INSTRUCTIONS FOR THE TASK
Count up the lines in the following listing that hold the word "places", then give only that count.

MATERIAL FOR THIS EXERCISE
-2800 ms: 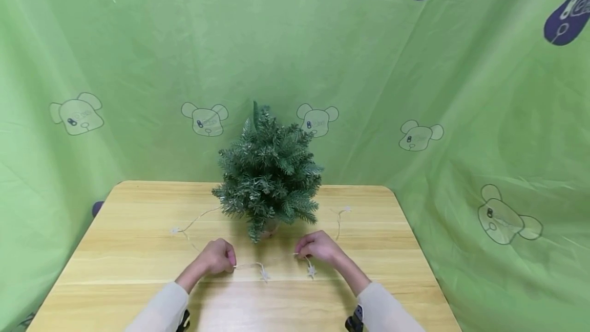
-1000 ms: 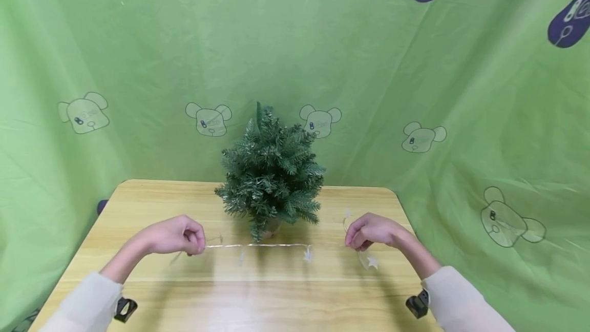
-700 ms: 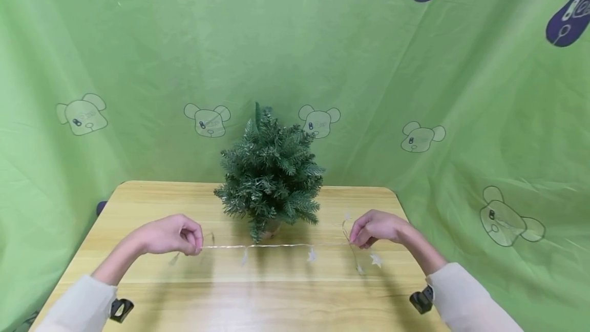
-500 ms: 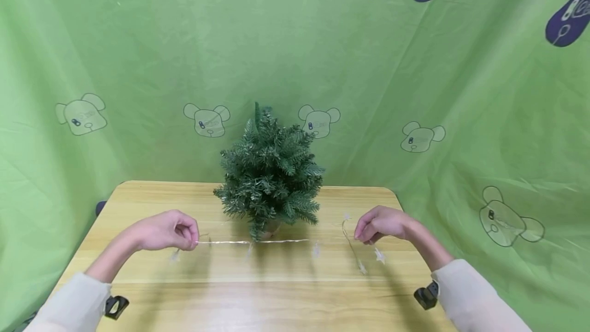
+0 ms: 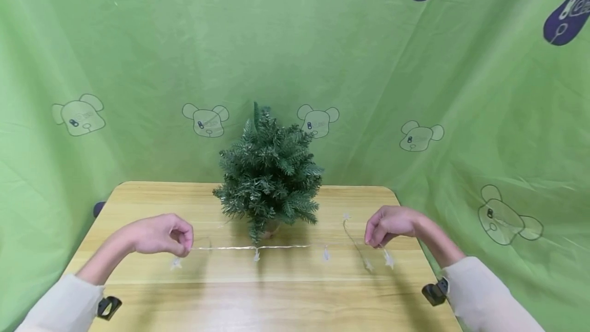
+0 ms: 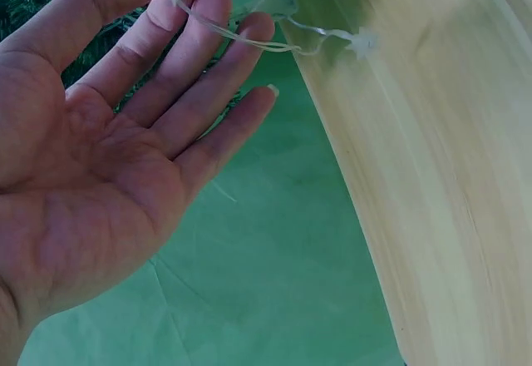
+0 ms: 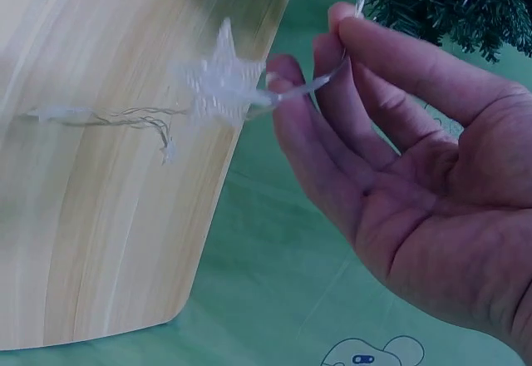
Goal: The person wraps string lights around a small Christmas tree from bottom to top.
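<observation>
A thin clear wire [image 5: 230, 248] with small star lights is stretched between the two hands, in front of the tree. My left hand [image 5: 161, 234] pinches it at the left between thumb and index finger; a star [image 5: 176, 263] hangs just below. At the right, my right hand [image 5: 394, 225] pinches the wire between thumb and fingertip, with a star [image 5: 389, 259] hanging beneath; the right wrist view shows that star [image 7: 223, 79] large beside the fingers. Two stars hang from the middle span, one of them [image 5: 256, 255] before the tree. The left wrist view shows wire [image 6: 241, 37] crossing the fingers.
A small green tree [image 5: 269, 173] in a pot stands at the back middle of the wooden table [image 5: 138, 199]. More wire with a star [image 5: 369, 265] lies beside the right hand. A green patterned cloth [image 5: 369, 65] hangs behind and at both sides.
From close together near the table, both hands have moved apart and the wire between them is drawn out straighter. Over the last half second they have spread slightly farther.
</observation>
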Action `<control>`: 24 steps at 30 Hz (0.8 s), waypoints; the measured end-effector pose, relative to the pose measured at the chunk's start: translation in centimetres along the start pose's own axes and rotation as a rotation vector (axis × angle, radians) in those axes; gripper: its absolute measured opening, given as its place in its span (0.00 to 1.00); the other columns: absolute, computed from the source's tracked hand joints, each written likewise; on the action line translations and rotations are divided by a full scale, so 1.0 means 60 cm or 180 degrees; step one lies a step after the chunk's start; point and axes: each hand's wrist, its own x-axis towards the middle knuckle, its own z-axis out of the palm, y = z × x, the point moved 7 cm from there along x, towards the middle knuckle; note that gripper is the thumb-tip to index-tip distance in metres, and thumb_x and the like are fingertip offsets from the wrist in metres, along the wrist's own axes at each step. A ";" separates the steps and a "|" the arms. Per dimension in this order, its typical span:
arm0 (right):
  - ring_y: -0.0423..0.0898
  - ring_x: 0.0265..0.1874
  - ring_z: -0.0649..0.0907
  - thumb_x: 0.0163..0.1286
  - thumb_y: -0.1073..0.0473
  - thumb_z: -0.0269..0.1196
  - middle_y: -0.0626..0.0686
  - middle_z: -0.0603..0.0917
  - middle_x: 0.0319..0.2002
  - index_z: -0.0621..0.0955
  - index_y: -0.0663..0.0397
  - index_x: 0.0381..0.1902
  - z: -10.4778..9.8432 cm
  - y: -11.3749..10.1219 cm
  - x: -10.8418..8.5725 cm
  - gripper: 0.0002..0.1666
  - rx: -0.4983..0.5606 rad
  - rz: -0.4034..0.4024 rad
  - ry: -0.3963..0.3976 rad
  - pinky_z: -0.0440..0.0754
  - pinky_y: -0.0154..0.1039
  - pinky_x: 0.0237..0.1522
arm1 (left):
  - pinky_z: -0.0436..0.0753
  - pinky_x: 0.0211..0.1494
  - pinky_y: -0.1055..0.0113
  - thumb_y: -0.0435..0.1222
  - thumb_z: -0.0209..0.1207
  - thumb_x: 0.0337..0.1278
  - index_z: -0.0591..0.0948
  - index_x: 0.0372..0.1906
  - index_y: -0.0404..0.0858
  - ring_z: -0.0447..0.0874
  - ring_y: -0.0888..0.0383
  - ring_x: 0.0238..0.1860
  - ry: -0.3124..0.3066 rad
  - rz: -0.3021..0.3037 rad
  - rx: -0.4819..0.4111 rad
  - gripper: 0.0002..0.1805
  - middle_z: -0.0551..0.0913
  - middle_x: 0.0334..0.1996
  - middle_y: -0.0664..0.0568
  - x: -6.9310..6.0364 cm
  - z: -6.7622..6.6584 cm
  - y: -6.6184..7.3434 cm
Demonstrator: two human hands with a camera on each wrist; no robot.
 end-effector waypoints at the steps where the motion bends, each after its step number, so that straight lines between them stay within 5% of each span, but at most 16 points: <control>1: 0.48 0.34 0.86 0.58 0.67 0.67 0.56 0.88 0.33 0.85 0.68 0.38 0.001 0.001 -0.002 0.11 0.0022 0.0022 -0.0026 0.88 0.49 0.48 | 0.85 0.41 0.68 0.30 0.62 0.53 0.82 0.34 0.37 0.83 0.60 0.33 -0.0012 0.0001 -0.0004 0.03 0.84 0.30 0.53 -0.002 0.000 -0.001; 24: 0.48 0.34 0.86 0.57 0.68 0.66 0.53 0.88 0.33 0.84 0.70 0.39 -0.006 -0.022 -0.026 0.12 -0.0056 -0.0004 -0.0223 0.88 0.46 0.48 | 0.83 0.42 0.68 0.35 0.64 0.57 0.82 0.33 0.38 0.83 0.60 0.34 -0.0056 -0.0011 0.0159 0.04 0.85 0.31 0.55 -0.031 -0.018 0.036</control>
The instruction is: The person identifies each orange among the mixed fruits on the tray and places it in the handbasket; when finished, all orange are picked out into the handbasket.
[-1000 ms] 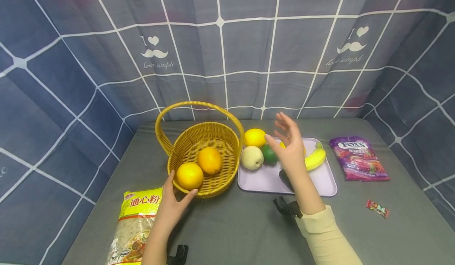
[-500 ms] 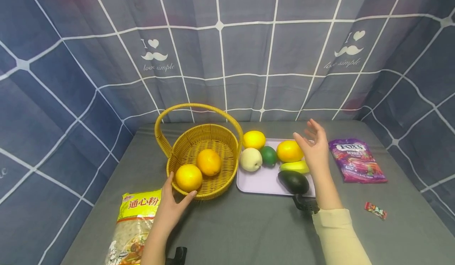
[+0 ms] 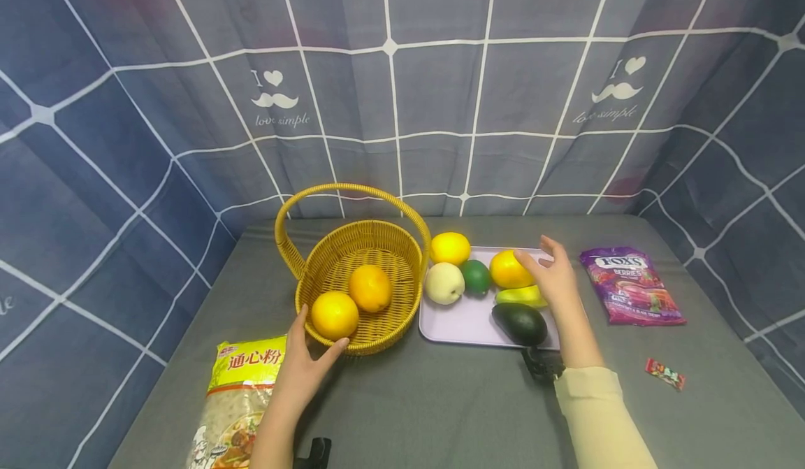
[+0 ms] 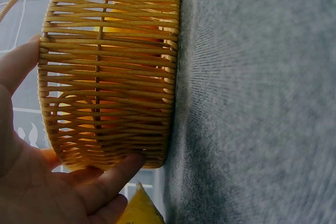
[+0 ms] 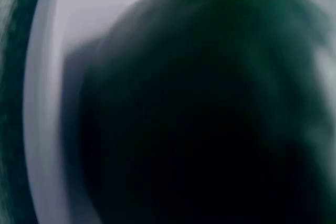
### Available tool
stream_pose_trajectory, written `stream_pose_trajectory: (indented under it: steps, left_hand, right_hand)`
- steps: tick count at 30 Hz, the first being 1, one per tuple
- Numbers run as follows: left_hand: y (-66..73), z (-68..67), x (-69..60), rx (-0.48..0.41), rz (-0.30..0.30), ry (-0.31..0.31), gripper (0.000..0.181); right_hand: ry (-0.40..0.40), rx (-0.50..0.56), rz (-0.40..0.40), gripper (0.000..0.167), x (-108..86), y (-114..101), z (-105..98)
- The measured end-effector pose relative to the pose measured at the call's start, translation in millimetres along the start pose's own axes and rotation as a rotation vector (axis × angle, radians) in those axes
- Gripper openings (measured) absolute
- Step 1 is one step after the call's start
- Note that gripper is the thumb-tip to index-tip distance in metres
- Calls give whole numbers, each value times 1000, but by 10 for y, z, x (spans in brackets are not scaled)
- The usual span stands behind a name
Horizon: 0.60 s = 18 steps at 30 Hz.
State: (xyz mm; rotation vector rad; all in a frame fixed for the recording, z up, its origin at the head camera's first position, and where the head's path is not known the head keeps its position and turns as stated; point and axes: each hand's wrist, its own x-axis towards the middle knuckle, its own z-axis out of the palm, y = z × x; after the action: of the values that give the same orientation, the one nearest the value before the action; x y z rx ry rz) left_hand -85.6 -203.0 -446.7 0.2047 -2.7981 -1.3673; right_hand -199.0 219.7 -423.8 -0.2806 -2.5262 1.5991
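Note:
My left hand (image 3: 305,364) rests against the near left side of a yellow wicker basket (image 3: 402,322), thumb and fingers spread along its wall. Inside lie two oranges (image 3: 335,314). In the left wrist view the thumb touches the basket's rim and other fingers lie along the weave (image 4: 110,77). My right hand (image 3: 556,280) hovers over the right of a lilac tray (image 3: 465,329), fingers loosely bent. Its thumb overlaps a yellow fruit (image 3: 508,269); contact is unclear. A banana (image 3: 522,296), partly hidden by the hand, and a dark avocado (image 3: 519,323) lie nearby. The avocado (image 5: 210,103) fills the right wrist view.
On the tray's left are a pale pear (image 3: 444,283), a green fruit (image 3: 476,277) and a lemon (image 3: 450,249). A purple candy bag (image 3: 632,287) and small wrapped candy (image 3: 665,373) lie right. A pasta bag (image 3: 242,392) lies front left.
My right hand has moved right across the tray, then down towards the yellow fruit and banana. My left hand has stayed at the basket.

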Motion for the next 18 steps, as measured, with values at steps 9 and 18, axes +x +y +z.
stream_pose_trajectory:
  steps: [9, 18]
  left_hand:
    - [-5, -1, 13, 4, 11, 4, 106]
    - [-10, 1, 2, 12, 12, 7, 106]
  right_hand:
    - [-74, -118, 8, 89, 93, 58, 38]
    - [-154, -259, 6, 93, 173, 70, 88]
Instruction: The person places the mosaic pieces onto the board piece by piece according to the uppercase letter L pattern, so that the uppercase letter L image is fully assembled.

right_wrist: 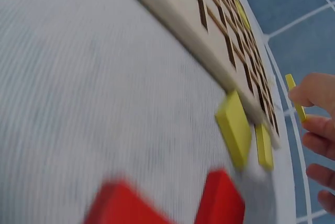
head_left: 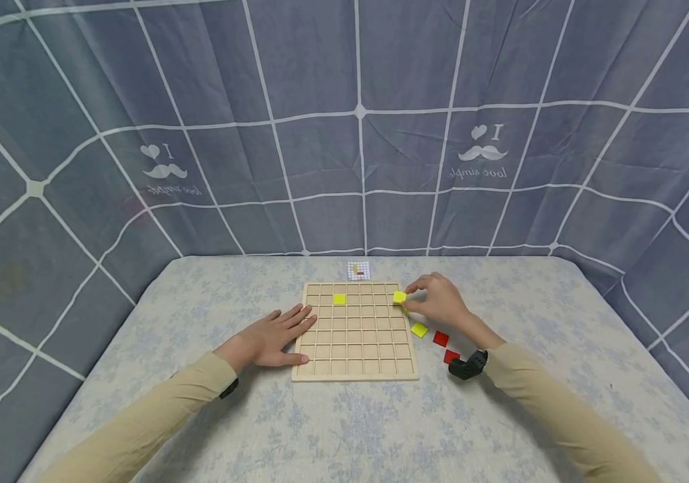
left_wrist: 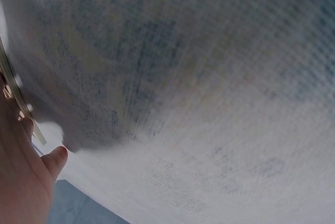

RESULT BELOW
2